Mr. Daniels, one of the wealthy landowners near Long Lake West, whose estate is known as “Sabbatis Park,” has recently secured two black foxes from Alaska, which he intends for breeding purposes.
Jesse Cooper has a crew of men working on the dock he is building at Diamond Point and is also getting out ice and filling all the ice houses he can.
Mary J. St. Ouge, of Indian Lake, died very suddenly, Feb. 28, 1913 of heart failure. She was in her usual good health during the day and died within a few minutes after she was seized with the attack.
Harry Reoux, 12, of Warrensburgh, is recovering in the Glens Falls Hospital under the care of Dr. T.H. Cunningham from a serious appendicitis operation. Mrs. Adelia Reoux is by her son’s side. (Note: Their home is today serves as the Warrensburg senior citizens center.)
In Bakers Mills, Lionel and Maude (Smith) Galusha have a charming little two-and-a-half year old daughter, Mary Galusha. (Note: In 1927, Mary married John Tarantelli. She died Jan. 23, 2013 at the age of 101 years in Warrensburgh.)

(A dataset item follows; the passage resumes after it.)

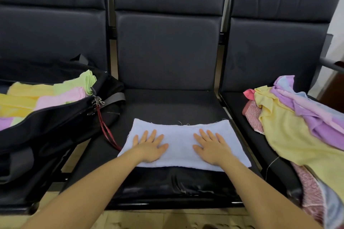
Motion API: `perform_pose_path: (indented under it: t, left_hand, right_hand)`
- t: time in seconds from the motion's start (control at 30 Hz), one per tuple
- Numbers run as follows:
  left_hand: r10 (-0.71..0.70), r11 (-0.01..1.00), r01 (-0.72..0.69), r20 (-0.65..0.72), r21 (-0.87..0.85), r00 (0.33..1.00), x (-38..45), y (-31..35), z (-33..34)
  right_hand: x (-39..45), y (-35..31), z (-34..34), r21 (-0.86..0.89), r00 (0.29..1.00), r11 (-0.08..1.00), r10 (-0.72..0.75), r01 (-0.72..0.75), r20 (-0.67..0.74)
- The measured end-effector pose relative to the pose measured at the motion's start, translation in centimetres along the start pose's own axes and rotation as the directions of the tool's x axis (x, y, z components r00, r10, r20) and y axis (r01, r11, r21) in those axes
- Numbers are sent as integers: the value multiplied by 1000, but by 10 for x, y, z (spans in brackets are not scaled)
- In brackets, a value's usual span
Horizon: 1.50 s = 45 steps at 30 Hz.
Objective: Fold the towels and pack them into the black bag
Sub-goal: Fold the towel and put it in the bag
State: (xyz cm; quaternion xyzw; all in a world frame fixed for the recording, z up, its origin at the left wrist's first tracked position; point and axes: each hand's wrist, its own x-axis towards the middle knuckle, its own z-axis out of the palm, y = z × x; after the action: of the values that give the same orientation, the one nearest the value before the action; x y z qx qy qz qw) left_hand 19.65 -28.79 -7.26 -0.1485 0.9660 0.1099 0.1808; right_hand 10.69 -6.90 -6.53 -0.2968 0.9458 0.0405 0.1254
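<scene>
Both hands lay flat, fingers straight, on the light blue towel [183, 142] on the middle seat [167, 106]: left hand [150, 146] near its left end, right hand [211, 147] toward its right. Black bag [61, 122] sat open on the left seat, folded towels [46, 95] inside. Unfolded towel pile [297, 126] lay on the right seat.

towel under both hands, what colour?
Pale blue towel, plain, lying flat on the middle seat; shows clearly in the head view.

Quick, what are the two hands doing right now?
Left hand: open, pressing flat on the light blue towel.
Right hand: open, pressing flat on the same towel.
</scene>
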Motion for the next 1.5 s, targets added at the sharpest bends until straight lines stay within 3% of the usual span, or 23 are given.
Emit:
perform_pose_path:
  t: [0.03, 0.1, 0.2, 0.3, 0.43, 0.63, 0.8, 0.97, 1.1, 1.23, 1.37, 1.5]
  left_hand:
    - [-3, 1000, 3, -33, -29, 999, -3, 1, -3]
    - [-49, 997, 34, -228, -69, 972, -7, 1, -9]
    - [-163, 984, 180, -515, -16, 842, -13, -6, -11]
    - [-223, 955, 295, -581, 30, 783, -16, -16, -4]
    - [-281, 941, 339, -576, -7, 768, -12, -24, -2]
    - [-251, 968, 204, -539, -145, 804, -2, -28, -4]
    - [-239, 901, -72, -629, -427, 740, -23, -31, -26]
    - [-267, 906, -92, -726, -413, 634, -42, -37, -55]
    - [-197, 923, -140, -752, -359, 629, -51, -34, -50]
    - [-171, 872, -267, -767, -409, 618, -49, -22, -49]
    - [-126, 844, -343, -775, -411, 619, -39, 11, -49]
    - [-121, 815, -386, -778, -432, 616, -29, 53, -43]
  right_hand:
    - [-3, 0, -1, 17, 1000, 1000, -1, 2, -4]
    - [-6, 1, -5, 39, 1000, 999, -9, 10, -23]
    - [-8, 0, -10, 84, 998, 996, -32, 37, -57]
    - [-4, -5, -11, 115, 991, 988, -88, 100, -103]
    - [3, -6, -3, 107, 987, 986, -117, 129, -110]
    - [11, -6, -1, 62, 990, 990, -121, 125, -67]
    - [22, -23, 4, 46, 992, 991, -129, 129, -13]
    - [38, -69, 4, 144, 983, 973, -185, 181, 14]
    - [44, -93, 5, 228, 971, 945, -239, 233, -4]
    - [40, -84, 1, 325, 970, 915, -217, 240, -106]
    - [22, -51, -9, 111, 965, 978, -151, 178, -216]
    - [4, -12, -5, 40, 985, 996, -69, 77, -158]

Paul Fosmer and Robert Duell of Bolton Landing have purchased a Powers’ moving picture machine from Joe Miller and have opened a moving picture theatre named “The Navajo” in their home village.
Charles Ackley received news of the death of his cousin, Mrs. Jerusha Davidson of New York. Samuel Weller of Riverbank is suffering from an abscess in his head. A daughter was born March 1, 191, to Mrs. Alvin Winslow. Mrs. Lizzie Conant of Lake George married James Bager on Feb. 22, 1913 at Westboro, Vt.